● ASSIGNMENT: Output the data that follows exactly, line for line.

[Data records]
===============
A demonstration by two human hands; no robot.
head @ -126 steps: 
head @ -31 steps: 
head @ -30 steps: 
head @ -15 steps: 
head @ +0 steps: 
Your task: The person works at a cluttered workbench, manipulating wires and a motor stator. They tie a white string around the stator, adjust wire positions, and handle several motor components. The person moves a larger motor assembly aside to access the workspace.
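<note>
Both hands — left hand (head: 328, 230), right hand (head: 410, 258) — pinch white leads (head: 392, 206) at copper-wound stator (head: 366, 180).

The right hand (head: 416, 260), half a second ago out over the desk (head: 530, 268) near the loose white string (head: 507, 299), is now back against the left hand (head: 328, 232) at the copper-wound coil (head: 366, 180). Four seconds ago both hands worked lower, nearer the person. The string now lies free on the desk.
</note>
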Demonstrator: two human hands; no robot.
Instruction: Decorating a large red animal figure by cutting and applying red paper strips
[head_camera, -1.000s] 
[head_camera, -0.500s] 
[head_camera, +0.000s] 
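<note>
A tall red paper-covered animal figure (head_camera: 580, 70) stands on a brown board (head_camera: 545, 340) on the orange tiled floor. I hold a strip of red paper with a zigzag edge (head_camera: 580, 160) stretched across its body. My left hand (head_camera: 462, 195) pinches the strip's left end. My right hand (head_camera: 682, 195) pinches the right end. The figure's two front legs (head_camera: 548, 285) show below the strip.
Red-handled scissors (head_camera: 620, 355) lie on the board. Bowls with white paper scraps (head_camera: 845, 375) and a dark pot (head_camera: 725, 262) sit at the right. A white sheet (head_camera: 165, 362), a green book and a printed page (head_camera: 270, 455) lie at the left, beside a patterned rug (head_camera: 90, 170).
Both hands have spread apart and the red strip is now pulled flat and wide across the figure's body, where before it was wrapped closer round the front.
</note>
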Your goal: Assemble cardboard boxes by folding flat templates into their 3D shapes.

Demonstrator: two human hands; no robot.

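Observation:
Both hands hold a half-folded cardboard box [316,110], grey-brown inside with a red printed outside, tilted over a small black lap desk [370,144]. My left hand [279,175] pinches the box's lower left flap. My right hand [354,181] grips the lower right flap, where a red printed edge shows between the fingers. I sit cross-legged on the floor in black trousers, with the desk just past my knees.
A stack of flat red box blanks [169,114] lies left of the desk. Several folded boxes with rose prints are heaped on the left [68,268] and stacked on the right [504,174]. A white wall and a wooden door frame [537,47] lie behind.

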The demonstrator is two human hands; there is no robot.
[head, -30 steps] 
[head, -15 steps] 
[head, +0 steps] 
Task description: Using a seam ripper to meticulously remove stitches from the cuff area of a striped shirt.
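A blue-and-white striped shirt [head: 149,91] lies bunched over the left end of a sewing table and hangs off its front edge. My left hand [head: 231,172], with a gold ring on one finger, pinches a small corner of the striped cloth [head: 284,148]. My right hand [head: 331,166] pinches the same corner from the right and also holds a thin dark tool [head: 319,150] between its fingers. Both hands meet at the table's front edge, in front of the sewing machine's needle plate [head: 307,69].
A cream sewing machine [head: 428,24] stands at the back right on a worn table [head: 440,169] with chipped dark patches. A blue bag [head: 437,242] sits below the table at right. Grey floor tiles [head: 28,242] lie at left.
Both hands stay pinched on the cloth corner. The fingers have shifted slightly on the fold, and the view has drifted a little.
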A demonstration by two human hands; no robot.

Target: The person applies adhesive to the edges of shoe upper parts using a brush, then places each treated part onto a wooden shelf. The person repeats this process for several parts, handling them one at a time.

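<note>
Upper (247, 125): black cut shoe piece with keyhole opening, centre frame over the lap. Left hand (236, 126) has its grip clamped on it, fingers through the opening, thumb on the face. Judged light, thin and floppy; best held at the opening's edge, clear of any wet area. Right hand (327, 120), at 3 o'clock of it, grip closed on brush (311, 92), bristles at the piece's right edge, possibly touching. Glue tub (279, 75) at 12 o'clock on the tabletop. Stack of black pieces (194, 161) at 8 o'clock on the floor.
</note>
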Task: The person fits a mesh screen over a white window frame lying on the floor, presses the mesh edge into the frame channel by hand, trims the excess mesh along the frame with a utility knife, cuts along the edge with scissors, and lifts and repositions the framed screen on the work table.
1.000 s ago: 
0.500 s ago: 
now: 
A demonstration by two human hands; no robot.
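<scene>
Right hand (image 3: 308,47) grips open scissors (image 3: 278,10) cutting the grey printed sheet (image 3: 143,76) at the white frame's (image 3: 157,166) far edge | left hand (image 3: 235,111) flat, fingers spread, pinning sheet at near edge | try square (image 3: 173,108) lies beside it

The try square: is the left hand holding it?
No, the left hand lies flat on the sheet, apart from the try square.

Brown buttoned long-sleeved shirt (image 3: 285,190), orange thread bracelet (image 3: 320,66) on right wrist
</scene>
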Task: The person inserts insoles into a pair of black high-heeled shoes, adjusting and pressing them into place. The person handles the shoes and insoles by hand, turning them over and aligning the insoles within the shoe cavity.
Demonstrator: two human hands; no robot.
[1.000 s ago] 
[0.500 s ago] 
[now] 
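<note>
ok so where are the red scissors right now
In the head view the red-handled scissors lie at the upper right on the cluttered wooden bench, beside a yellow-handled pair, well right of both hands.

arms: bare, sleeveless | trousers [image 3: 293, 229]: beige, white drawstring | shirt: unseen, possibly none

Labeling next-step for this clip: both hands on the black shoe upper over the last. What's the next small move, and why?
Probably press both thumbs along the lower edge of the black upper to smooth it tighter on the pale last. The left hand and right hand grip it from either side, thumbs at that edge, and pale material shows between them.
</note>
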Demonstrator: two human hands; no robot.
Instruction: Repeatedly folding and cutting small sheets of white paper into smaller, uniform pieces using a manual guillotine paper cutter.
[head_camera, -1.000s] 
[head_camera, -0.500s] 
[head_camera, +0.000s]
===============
● RESPONSE TO THIS TASK:
A demonstration by two human hands; no robot.
head @ -126 steps: 
head @ -31 steps: 
head @ -30 steps: 
head @ -15 steps: 
head @ +0 steps: 
Your task: The person works at a cluttered workbench, manipulating wires and a motor stator. They tie a white string around the stator, adjust wire positions, and handle several motor components. The person moves a larger motor assembly aside to access the workspace.
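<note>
Both hands — left hand (head: 328, 230), right hand (head: 410, 258) — pinch white leads (head: 392, 206) at copper-wound stator (head: 366, 180).

The right hand (head: 416, 260), half a second ago out over the desk (head: 530, 268) near the loose white string (head: 507, 299), is now back against the left hand (head: 328, 232) at the copper-wound coil (head: 366, 180). Four seconds ago both hands worked lower, nearer the person. The string now lies free on the desk.
</note>
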Demonstrator: two human hands; no robot.
Instruction: Decorating a large red animal figure by cutting and applying red paper strips
[head_camera, -1.000s] 
[head_camera, -0.500s] 
[head_camera, +0.000s] 
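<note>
A tall red paper-covered animal figure (head_camera: 580, 70) stands on a brown board (head_camera: 545, 340) on the orange tiled floor. I hold a strip of red paper with a zigzag edge (head_camera: 580, 160) stretched across its body. My left hand (head_camera: 462, 195) pinches the strip's left end. My right hand (head_camera: 682, 195) pinches the right end. The figure's two front legs (head_camera: 548, 285) show below the strip.
Red-handled scissors (head_camera: 620, 355) lie on the board. Bowls with white paper scraps (head_camera: 845, 375) and a dark pot (head_camera: 725, 262) sit at the right. A white sheet (head_camera: 165, 362), a green book and a printed page (head_camera: 270, 455) lie at the left, beside a patterned rug (head_camera: 90, 170).
Both hands have spread apart and the red strip is now pulled flat and wide across the figure's body, where before it was wrapped closer round the front.
</note>
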Your goal: Assemble cardboard boxes by folding flat templates into their 3D shapes.

Demonstrator: two human hands; no robot.

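Observation:
Both hands hold a half-folded cardboard box [316,110], grey-brown inside with a red printed outside, tilted over a small black lap desk [370,144]. My left hand [279,175] pinches the box's lower left flap. My right hand [354,181] grips the lower right flap, where a red printed edge shows between the fingers. I sit cross-legged on the floor in black trousers, with the desk just past my knees.
A stack of flat red box blanks [169,114] lies left of the desk. Several folded boxes with rose prints are heaped on the left [68,268] and stacked on the right [504,174]. A white wall and a wooden door frame [537,47] lie behind.
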
The demonstrator is two human hands; there is no robot.
[head, -30 steps] 
[head, -15 steps] 
[head, +0 steps] 
Task description: Using a seam ripper to meticulously remove stitches from the cuff area of a striped shirt.
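A blue-and-white striped shirt [head: 149,91] lies bunched over the left end of a sewing table and hangs off its front edge. My left hand [head: 231,172], with a gold ring on one finger, pinches a small corner of the striped cloth [head: 284,148]. My right hand [head: 331,166] pinches the same corner from the right and also holds a thin dark tool [head: 319,150] between its fingers. Both hands meet at the table's front edge, in front of the sewing machine's needle plate [head: 307,69].
A cream sewing machine [head: 428,24] stands at the back right on a worn table [head: 440,169] with chipped dark patches. A blue bag [head: 437,242] sits below the table at right. Grey floor tiles [head: 28,242] lie at left.
Both hands stay pinched on the cloth corner. The fingers have shifted slightly on the fold, and the view has drifted a little.
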A demonstration by two human hands; no robot.

Target: The person applies adhesive to the edges of shoe upper parts using a brush, then places each treated part onto a wooden shelf. The person repeats this process for several parts, handling them one at a time.

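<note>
Upper (247, 125): black cut shoe piece with keyhole opening, centre frame over the lap. Left hand (236, 126) has its grip clamped on it, fingers through the opening, thumb on the face. Judged light, thin and floppy; best held at the opening's edge, clear of any wet area. Right hand (327, 120), at 3 o'clock of it, grip closed on brush (311, 92), bristles at the piece's right edge, possibly touching. Glue tub (279, 75) at 12 o'clock on the tabletop. Stack of black pieces (194, 161) at 8 o'clock on the floor.
</note>
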Task: The person fits a mesh screen over a white window frame lying on the floor, presses the mesh edge into the frame channel by hand, trims the excess mesh along the frame with a utility knife, cuts along the edge with scissors, and lifts and repositions the framed screen on the work table.
1.000 s ago: 
0.500 s ago: 
now: 
A demonstration by two human hands; no robot.
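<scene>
Right hand (image 3: 308,47) grips open scissors (image 3: 278,10) cutting the grey printed sheet (image 3: 143,76) at the white frame's (image 3: 157,166) far edge | left hand (image 3: 235,111) flat, fingers spread, pinning sheet at near edge | try square (image 3: 173,108) lies beside it

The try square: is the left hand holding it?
No, the left hand lies flat on the sheet, apart from the try square.

Brown buttoned long-sleeved shirt (image 3: 285,190), orange thread bracelet (image 3: 320,66) on right wrist
</scene>
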Task: The person inserts insoles into a pair of black high-heeled shoes, adjusting and pressing them into place. The person handles the shoes and insoles by hand, turning them over and aligning the insoles within the shoe cavity.
Demonstrator: two human hands; no robot.
[1.000 s ago] 
[0.500 s ago] 
[now] 
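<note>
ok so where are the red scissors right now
In the head view the red-handled scissors lie at the upper right on the cluttered wooden bench, beside a yellow-handled pair, well right of both hands.

arms: bare, sleeveless | trousers [image 3: 293, 229]: beige, white drawstring | shirt: unseen, possibly none

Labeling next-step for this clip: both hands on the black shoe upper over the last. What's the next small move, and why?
Probably press both thumbs along the lower edge of the black upper to smooth it tighter on the pale last. The left hand and right hand grip it from either side, thumbs at that edge, and pale material shows between them.
</note>
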Demonstrator: two human hands; no robot.
Instruction: Repeatedly folding and cutting small sheets of white paper into smaller, uniform pieces using a manual guillotine paper cutter.
[head_camera, -1.000s] 
[head_camera, -0.500s] 
[head_camera, +0.000s]

No further output is required.